- Aim of the exercise: When you reach the line in the data below that contains "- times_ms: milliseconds", please start repeating lines exactly, and stop after the line that contains "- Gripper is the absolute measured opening", repeating nothing else.

- Input data:
-----
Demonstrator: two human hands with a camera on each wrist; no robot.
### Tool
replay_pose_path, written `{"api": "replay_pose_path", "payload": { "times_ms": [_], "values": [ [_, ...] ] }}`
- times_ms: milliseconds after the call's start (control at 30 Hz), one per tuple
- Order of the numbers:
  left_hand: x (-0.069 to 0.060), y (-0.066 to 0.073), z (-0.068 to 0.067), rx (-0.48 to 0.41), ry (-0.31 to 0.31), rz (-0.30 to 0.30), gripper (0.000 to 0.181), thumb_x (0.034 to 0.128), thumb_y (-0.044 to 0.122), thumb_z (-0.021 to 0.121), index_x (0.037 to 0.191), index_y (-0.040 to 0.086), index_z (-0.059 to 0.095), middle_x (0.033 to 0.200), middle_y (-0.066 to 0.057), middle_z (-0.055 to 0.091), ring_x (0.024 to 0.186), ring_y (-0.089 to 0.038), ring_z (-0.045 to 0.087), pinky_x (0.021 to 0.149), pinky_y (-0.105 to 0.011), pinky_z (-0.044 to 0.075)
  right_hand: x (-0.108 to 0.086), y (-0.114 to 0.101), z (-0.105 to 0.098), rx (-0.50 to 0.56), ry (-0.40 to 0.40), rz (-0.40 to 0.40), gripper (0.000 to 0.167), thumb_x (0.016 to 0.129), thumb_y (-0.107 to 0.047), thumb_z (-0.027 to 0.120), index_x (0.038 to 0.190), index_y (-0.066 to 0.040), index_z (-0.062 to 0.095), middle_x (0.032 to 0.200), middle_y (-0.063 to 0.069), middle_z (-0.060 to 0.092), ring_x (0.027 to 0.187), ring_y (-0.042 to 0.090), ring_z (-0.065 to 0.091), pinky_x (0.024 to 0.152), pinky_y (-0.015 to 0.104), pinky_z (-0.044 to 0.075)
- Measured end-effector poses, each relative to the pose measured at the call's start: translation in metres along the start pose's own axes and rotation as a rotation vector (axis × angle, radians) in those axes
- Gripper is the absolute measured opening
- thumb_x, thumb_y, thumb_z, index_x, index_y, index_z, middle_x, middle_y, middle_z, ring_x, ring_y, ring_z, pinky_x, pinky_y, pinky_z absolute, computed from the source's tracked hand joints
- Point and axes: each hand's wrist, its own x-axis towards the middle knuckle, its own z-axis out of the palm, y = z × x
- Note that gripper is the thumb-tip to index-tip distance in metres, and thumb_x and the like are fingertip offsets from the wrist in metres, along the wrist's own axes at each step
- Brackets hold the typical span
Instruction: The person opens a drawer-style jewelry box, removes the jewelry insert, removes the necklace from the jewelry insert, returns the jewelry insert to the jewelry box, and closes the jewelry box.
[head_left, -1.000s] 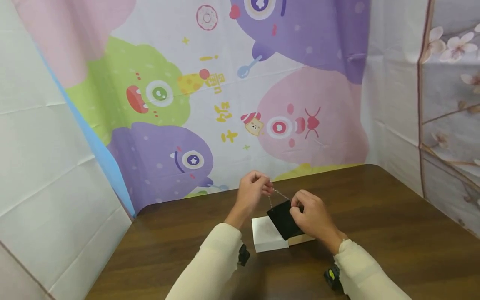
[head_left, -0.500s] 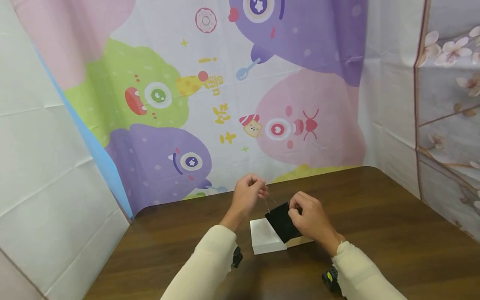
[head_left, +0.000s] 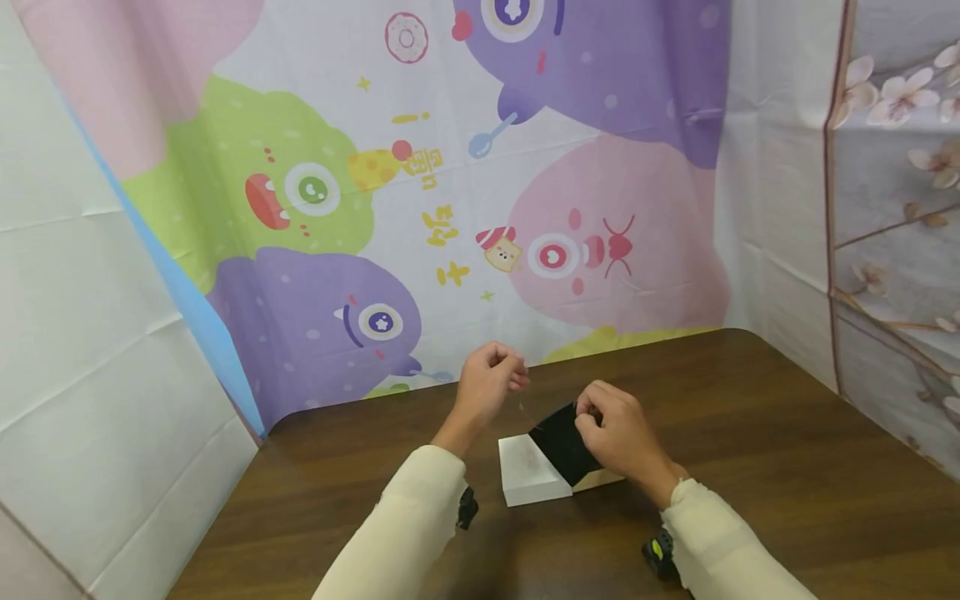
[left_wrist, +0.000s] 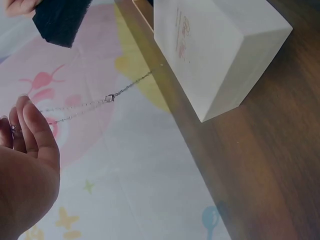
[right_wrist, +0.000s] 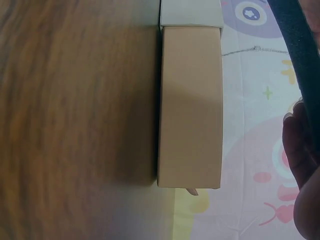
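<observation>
A thin silver chain (left_wrist: 109, 98) hangs from the left hand (head_left: 489, 379), whose curled fingers hold it above the table. The chain's small clasp and loose tail show in the left wrist view. The right hand (head_left: 621, 425) pinches a black, flat, soft-looking piece (head_left: 564, 443) by its upper edge, tilted over the box. Under it lies a box with a white part (head_left: 531, 471) on the left and a tan part (right_wrist: 191, 107) on the right. The black piece hides some of the box from the head view.
The box stands on a brown wooden table (head_left: 360, 500). Behind the table hangs a cloth with cartoon figures (head_left: 322, 317), and a flowered cloth (head_left: 900, 250) hangs at the right.
The left hand has moved a little left, and the chain has come away from the black piece's top corners. The right hand keeps its pinch, nearly in place.
</observation>
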Motion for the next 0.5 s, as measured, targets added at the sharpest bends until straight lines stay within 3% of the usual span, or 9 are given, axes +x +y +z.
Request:
{"api": "replay_pose_path", "payload": {
  "times_ms": [233, 500],
  "values": [
    [-0.0011, 0.0015, 0.0000, 0.001, 0.009, -0.007, 0.015, 0.0977, 0.010, 0.057, 0.095, -0.003, 0.064, 0.093, -0.021, 0.068, 0.077, -0.023, 0.068, 0.074, -0.036, 0.057, -0.0003, 0.0002, -0.0008, -0.011, -0.008, 0.005, 0.028, 0.080, 0.005, 0.060, 0.073, -0.022, 0.053, 0.073, -0.011, 0.047, 0.060, 0.007, 0.042, 0.055, 0.027, 0.039],
    [-0.0089, 0.0079, 0.0030, 0.138, 0.023, 0.059, 0.015, 0.0989, 0.015, 0.060, 0.097, 0.005, 0.072, 0.090, -0.007, 0.071, 0.080, -0.026, 0.070, 0.070, -0.032, 0.056, -0.0006, -0.0013, -0.0009, -0.023, -0.022, 0.015, 0.028, 0.081, 0.003, 0.061, 0.073, -0.022, 0.053, 0.073, -0.012, 0.046, 0.061, 0.007, 0.043, 0.056, 0.027, 0.040]
  ]
}}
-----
- Answer space:
- times_ms: milliseconds after the call's start (control at 30 Hz), one per tuple
- Order of the numbers:
  left_hand: x (-0.069 to 0.060), y (-0.066 to 0.073), z (-0.068 to 0.067), rx (-0.48 to 0.41), ry (-0.31 to 0.31), rz (-0.30 to 0.30), gripper (0.000 to 0.181), thumb_x (0.034 to 0.128), thumb_y (-0.044 to 0.122), thumb_z (-0.021 to 0.121), index_x (0.037 to 0.191), index_y (-0.040 to 0.086), index_z (-0.059 to 0.095), middle_x (0.033 to 0.200), middle_y (-0.066 to 0.057), middle_z (-0.055 to 0.091), ring_x (0.024 to 0.186), ring_y (-0.089 to 0.038), ring_z (-0.045 to 0.087), pinky_x (0.021 to 0.149), pinky_y (-0.105 to 0.011), pinky_z (-0.044 to 0.075)
  right_hand: x (-0.108 to 0.086), y (-0.114 to 0.101), z (-0.105 to 0.098), rx (-0.50 to 0.56), ry (-0.40 to 0.40), rz (-0.40 to 0.40), gripper (0.000 to 0.167), thumb_x (0.016 to 0.129), thumb_y (-0.107 to 0.047), thumb_z (-0.027 to 0.120), index_x (0.038 to 0.190), index_y (-0.066 to 0.040), index_z (-0.062 to 0.095), middle_x (0.032 to 0.200), middle_y (-0.063 to 0.069), middle_z (-0.060 to 0.092), ring_x (0.027 to 0.187), ring_y (-0.042 to 0.090), ring_z (-0.065 to 0.091), pinky_x (0.024 to 0.152), pinky_y (-0.015 to 0.104), pinky_z (-0.044 to 0.075)
- Measured end-effector poses, each relative to the pose measured at the call's start: translation in metres along the start pose's own axes and rotation as a rotation vector (axis × angle, radians) in those axes
- Gripper is the absolute measured opening

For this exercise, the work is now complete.